- Born: January 25, 1944 (age 82) Asheville, North Carolina
- Education: A. B., University of California, Berkeley, 1966 Ph.D., Stanford University, 1983
- Known for: Human-Computer Interaction
- Scientific career
- Fields: Computer Science
- Workplaces: University of Oregon
- Doctoral advisor: Thomas P. Moran

= Sarah Ann Douglas =

American computer scientist

Sarah Ann Douglas (born January 25, 1944, in Asheville, North Carolina) is a distinguished computer scientist, known for her work in human-computer interaction (HCI), a field of computer science that she has helped pioneer, and, in particular, pointing devices and haptic interactions, WWW interfaces and bioinformatics, and visualization and visual interfaces. She is a Professor Emerita of Computer and Information Science and a member of the Computational Science Institute at the University of Oregon.

== Early life and education ==
Sarah Douglas was born in Asheville, North Carolina. She lived in Bermuda and the Philippines, as well as in many states in the U.S. Living on these islands, she and her sister were heavily exposed to DDT. During her high school years in Palo Alto, California, she was recruited by the high school district to learn how to program a computer. She began her undergraduate career at Smith College in Northampton, Massachusetts, on a full scholarship, transferred to University of California, Berkeley in her junior year, and graduated from UC Berkeley in 1966 with an A.B. degree in philosophy.

== Career ==
Upon her graduation from college she left the United States and lived in Europe for 18 months, settling in Majorca, Spain for much of that time. Upon returning to the United States, she worked as a professional programmer, systems analyst, Director of Software Development and Director at Computing Systems at Cabrillo College and San Jose State University in California. She returned to graduate school at Stanford University in 1979 and earned a Ph.D. in cognitive ergonomics (computer science, psychology, and engineering) from Stanford in 1983. During her tenure at Stanford, Douglas also served as a research intern at Xerox Palo Alto Research Center (Xerox PARC). Upon her graduation from Stanford, she joined the faculty of the Department of Computer and Information Science Department at the University of Oregon, where she remained until her retirement in 2011. At Oregon, Douglas was a member of the Cognitive and Decision Sciences Institute(Director, 1995–1998) and led the technology team that conceived of and built the Zebrafish Information Network, an international online multimedia database of information for zebrafish researchers. She is the author of over 70 technical papers and a research monograph, The Ergonomics of Pointing Devices; her work has been highly cited.
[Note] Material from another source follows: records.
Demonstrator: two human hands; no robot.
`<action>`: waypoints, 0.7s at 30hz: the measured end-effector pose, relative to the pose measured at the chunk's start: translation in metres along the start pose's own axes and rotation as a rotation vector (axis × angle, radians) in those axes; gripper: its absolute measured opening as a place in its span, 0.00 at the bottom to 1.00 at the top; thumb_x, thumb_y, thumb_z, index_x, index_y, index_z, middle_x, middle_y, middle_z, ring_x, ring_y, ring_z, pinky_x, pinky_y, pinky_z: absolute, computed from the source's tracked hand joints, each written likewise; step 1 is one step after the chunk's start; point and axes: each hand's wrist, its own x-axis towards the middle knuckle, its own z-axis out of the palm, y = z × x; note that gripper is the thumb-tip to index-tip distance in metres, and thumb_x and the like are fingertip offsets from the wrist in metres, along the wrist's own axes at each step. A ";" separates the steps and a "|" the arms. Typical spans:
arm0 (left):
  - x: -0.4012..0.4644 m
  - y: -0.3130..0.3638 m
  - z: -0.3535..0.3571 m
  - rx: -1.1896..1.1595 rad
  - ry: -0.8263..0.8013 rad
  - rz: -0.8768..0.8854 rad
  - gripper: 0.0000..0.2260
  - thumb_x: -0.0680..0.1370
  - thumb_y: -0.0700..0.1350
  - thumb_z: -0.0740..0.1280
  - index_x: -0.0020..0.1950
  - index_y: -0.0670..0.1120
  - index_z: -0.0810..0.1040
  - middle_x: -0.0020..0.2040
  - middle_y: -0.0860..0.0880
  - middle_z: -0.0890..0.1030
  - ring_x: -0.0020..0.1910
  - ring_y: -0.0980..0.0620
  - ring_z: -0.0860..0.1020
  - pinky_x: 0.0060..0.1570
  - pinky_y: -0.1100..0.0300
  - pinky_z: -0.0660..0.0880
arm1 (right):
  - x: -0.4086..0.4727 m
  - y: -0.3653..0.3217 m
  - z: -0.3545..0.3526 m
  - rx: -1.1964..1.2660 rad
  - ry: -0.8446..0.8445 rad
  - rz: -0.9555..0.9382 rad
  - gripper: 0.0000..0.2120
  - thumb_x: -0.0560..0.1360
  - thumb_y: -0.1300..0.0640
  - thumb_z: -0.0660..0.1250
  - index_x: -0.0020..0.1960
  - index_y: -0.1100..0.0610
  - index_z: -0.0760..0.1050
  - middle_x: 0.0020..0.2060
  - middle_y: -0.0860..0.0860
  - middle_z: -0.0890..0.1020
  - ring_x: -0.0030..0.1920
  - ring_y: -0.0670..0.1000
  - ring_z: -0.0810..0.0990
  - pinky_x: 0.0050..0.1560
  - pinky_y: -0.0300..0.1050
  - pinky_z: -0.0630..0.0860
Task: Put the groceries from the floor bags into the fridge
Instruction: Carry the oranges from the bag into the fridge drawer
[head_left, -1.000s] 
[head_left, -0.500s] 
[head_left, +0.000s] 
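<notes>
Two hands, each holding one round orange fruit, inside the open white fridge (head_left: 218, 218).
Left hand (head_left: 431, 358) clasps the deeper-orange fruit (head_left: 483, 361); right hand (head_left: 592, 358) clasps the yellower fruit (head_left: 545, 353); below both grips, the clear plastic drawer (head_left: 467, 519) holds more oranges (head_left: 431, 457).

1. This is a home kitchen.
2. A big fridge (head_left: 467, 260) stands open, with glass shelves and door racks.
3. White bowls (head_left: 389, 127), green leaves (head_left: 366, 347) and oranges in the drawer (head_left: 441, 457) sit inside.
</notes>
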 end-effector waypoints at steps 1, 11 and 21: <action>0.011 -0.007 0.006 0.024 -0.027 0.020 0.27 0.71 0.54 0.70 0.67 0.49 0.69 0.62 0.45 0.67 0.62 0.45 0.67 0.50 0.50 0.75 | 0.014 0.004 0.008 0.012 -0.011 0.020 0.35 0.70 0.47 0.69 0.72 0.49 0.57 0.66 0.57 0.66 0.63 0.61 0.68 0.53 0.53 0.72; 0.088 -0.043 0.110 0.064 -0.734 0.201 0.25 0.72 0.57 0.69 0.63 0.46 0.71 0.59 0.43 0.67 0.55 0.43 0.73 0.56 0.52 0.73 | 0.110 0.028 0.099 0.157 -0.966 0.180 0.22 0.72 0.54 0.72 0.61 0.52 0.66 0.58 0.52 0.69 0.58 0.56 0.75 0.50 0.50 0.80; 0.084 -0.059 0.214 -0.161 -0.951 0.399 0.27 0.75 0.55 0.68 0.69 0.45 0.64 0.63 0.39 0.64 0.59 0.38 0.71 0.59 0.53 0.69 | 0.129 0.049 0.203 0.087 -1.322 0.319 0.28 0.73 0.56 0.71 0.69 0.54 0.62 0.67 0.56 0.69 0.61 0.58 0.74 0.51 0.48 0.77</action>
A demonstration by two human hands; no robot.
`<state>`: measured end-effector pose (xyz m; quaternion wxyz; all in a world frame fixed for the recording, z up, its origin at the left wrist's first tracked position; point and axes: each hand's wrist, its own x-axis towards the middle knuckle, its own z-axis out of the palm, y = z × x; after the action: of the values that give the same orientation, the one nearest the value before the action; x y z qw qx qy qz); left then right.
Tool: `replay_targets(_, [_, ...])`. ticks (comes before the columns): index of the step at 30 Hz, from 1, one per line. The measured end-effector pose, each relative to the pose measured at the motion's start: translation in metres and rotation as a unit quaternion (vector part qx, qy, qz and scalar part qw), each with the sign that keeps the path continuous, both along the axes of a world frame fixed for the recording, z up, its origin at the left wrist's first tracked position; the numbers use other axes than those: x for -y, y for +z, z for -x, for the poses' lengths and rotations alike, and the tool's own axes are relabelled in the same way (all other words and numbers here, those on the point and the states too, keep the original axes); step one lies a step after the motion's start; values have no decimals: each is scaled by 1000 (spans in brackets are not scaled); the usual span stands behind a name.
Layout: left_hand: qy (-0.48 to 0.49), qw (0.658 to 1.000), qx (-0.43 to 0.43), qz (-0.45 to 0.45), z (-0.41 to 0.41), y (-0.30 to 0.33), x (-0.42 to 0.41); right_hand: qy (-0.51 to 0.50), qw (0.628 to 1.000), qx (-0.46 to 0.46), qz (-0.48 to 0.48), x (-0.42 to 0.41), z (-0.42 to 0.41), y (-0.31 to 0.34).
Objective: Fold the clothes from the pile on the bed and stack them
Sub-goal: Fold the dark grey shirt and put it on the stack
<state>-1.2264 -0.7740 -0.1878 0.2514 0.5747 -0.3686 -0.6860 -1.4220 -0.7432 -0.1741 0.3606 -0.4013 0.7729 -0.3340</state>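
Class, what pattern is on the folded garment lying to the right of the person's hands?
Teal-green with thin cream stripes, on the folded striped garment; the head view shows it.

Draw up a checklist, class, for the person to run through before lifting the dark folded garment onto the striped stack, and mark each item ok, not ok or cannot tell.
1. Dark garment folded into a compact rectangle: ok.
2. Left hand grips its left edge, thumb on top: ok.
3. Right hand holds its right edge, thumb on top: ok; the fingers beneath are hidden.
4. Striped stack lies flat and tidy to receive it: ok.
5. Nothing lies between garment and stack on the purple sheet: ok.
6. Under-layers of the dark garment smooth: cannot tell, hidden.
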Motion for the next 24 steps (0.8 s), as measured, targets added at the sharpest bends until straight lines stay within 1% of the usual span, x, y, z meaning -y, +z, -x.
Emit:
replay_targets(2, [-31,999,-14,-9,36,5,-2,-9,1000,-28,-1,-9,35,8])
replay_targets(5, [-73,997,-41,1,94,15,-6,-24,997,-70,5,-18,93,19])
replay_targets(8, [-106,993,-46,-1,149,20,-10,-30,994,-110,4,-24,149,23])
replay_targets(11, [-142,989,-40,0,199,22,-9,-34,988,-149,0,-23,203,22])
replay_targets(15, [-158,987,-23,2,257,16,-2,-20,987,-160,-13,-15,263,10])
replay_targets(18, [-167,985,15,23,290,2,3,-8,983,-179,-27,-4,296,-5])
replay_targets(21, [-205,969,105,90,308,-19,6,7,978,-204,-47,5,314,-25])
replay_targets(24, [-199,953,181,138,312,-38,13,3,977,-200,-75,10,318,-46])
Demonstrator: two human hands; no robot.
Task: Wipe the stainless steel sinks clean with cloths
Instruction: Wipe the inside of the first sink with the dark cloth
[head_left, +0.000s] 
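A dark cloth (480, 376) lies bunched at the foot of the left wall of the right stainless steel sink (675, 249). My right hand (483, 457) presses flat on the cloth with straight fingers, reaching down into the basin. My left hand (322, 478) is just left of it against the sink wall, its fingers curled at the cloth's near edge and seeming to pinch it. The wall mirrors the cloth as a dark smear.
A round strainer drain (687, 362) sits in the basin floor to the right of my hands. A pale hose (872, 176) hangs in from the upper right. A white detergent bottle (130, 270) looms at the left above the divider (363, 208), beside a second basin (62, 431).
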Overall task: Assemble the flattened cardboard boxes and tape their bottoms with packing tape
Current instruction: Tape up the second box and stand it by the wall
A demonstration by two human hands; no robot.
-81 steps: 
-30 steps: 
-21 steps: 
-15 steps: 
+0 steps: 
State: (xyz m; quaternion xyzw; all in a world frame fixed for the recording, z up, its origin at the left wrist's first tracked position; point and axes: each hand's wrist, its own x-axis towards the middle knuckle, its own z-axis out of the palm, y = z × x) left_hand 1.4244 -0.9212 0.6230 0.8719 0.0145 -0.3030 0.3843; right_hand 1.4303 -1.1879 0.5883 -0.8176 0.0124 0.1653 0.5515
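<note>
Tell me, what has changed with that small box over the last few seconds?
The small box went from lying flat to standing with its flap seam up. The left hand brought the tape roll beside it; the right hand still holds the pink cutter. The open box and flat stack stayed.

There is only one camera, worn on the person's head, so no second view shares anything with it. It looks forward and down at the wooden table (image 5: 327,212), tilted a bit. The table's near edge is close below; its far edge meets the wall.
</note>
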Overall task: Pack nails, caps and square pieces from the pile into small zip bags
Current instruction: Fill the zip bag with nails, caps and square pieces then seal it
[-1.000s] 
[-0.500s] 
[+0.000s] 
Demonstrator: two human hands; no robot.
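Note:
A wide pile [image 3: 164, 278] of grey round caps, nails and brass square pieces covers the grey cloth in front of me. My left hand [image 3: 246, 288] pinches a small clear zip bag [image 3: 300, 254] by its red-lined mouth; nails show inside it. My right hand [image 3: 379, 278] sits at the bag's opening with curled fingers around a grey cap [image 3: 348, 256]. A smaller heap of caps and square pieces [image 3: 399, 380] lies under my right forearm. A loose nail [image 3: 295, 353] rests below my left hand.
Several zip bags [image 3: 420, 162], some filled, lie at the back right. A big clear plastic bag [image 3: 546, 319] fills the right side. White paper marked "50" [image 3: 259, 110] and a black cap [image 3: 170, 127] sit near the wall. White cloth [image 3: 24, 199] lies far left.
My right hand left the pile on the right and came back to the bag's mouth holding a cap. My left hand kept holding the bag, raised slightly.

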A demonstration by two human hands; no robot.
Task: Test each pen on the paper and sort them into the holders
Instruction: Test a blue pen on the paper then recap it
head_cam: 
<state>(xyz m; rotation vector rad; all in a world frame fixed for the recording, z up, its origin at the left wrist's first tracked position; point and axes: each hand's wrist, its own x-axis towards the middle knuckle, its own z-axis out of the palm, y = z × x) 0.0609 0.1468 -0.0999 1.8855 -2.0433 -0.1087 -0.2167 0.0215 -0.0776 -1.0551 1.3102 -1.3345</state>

Douglas served on the editorial board of the journal Interacting with Computers (1996–2005), and as a reviewer for ACM Transactions on Computer-Human Interaction and the ACM Conference on Human Factors in Computing Systems. At the national level she was the Chair of the Human-Computer Interaction Knowledge Focus Group for the IEEE-ACM Computing Curriculum 2001. In 2015, Douglas joined the Breast Cancer Action's Board of Directors, where she advocates for better information and equality concerning breast cancer.

== Honors and awards ==
Douglas was the recipient of grants and awards from the National Science Foundation, National Institutes of Health, Fund for the Improvement of Post- Secondary Education, Computer Research Association, Keck Foundation, US West, Apple Computer, and Intel Corp.

Professor Douglas was elected to the European Academy of Sciences in 2002. She was chair of the Human-Computer Interaction Knowledge Focus Group for the ACM-IEEE Curriculum 2001. She was appointed to Human Sciences Special Editorial Board of the British Computer Society journal Interacting with Computers in 1996.
Douglas was chosen for the Charles Johnson Memorial Award for "exceptional service to the university and the community" by the University of Oregon Faculty in June 1995. She received an
NSF/CRA Distributed Mentor award (Summer 1994), an
EDUCOM 1992 Distinguished Natural Science Curriculum Award and was appointed to
Fulbright lectureship in India during 1991–1992.